The European Union's Carbon Border Adjustment Mechanism (CBAM) has entered its transitional phase, with full implementation scheduled for 2026. For importers of goods covered by CBAM — including steel, aluminium, cement, fertilisers, electricity, and hydrogen — the regulation introduces new verification requirements that intersect directly with business identity.
CBAM requires importers to declare the embedded carbon content of covered goods and to verify that this information comes from verified, trustworthy sources. Crucially, the verification chain must include verified business identity records for all entities in the supply chain — from the EU importer to the non-EU producer.
The Identity Verification Requirement
CBAM's identity verification requirement stems from the regulation's anti-fraud provisions. The EU is concerned that without robust identity verification, businesses could misrepresent the origin or carbon content of goods to avoid CBAM obligations. Verified business identity records — anchored to government business registries and cryptographically signed — provide the tamper-evident proof that CBAM's anti-fraud provisions require.

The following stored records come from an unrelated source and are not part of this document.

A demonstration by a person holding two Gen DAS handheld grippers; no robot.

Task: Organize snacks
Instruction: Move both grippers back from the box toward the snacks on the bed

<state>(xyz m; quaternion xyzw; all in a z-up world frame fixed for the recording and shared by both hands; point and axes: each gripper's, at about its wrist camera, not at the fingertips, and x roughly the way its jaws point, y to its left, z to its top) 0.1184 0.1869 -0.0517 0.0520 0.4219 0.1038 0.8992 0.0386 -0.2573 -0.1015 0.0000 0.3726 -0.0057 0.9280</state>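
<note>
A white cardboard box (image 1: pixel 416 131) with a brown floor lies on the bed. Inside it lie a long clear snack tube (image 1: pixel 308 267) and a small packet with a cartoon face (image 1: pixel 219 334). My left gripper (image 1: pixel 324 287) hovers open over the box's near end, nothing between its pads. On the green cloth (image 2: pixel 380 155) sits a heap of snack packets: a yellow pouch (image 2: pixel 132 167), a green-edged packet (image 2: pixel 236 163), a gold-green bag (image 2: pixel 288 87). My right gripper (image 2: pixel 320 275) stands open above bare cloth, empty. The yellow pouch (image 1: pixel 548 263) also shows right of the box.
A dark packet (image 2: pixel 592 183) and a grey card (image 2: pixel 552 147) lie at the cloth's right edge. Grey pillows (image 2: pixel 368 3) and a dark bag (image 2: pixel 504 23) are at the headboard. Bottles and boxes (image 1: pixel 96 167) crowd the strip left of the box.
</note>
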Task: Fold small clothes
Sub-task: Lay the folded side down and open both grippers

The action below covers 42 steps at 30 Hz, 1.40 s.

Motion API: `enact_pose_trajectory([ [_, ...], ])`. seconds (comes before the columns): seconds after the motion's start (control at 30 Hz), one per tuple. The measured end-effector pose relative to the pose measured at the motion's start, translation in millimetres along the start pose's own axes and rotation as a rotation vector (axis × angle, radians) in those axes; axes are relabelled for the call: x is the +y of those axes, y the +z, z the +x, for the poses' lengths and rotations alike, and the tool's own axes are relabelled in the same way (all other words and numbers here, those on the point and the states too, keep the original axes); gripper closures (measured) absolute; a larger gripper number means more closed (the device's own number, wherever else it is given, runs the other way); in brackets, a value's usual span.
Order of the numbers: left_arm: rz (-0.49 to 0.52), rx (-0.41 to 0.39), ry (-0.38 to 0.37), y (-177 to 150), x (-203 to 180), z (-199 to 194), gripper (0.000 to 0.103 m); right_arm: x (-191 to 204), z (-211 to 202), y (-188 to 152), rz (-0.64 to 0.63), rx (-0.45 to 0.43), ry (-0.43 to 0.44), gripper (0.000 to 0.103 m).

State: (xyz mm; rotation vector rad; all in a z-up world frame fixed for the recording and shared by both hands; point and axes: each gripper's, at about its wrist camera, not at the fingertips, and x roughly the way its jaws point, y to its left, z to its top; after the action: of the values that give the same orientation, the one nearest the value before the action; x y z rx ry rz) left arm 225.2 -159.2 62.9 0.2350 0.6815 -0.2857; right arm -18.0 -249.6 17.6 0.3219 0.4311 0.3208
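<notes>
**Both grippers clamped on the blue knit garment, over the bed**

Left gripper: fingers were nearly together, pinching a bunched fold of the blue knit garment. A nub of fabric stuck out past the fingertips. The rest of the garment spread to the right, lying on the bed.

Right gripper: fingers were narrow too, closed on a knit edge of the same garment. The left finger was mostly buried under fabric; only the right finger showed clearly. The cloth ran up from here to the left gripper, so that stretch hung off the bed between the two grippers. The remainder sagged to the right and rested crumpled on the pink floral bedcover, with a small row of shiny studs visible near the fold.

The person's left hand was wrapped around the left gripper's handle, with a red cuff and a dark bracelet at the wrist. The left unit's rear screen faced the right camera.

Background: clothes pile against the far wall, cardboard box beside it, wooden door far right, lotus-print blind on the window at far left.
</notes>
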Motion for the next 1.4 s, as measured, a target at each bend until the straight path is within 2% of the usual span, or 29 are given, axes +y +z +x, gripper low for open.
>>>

Importers that cannot demonstrate verified identity for their supply chain partners face significant compliance risk, including the possibility of CBAM certificates being invalidated and substantial financial penalties.
How AI Verified Helps
AI Verified provides a cryptographic identity record anchored to the relevant national business registry for businesses in 70+ countries. This record satisfies CBAM's identity verification requirements and can be shared with EU importers as part of their CBAM compliance documentation.
For non-EU producers seeking to maintain access to EU markets, establishing an AI Verified record is a practical, cost-effective step toward CBAM compliance — and toward the broader digital identity requirements that EU trade regulations are increasingly imposing.